## Instructions to follow:
Report, as a bare number, how many lines in the data contain "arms".

## Data below:
↓

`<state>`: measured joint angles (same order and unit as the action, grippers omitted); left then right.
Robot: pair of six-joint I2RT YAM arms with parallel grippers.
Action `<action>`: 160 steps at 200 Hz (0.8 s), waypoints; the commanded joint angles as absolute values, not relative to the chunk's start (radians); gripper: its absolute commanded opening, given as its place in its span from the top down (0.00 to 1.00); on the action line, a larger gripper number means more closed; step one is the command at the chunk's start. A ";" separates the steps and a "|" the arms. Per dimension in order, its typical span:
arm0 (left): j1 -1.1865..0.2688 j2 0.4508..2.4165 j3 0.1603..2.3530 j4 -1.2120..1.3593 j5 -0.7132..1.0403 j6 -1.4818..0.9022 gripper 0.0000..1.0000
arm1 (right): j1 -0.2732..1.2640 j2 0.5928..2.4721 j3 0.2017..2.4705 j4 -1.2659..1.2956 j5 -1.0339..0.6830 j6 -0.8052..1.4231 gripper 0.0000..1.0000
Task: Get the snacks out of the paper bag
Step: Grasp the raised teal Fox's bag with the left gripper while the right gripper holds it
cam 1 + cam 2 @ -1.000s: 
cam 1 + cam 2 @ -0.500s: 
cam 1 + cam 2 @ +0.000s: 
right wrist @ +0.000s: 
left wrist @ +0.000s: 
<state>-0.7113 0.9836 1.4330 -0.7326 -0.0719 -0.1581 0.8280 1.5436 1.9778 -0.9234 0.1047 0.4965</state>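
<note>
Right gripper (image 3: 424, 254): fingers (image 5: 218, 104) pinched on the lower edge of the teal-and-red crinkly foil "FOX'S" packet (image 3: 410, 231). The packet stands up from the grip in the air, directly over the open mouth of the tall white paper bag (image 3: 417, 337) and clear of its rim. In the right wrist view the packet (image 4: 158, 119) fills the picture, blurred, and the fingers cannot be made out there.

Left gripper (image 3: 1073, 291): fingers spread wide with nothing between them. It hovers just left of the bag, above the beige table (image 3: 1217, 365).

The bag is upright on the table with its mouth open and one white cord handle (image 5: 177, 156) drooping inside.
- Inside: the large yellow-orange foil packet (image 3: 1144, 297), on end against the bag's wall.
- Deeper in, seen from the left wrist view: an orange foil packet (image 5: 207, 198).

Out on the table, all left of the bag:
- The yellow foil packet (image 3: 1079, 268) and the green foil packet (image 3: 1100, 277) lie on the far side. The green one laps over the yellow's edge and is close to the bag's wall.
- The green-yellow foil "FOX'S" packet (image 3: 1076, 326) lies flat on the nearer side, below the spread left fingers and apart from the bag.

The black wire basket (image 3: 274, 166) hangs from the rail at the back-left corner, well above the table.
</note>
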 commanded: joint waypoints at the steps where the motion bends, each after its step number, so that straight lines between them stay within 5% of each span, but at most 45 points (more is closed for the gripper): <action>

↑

## Exercise response:
2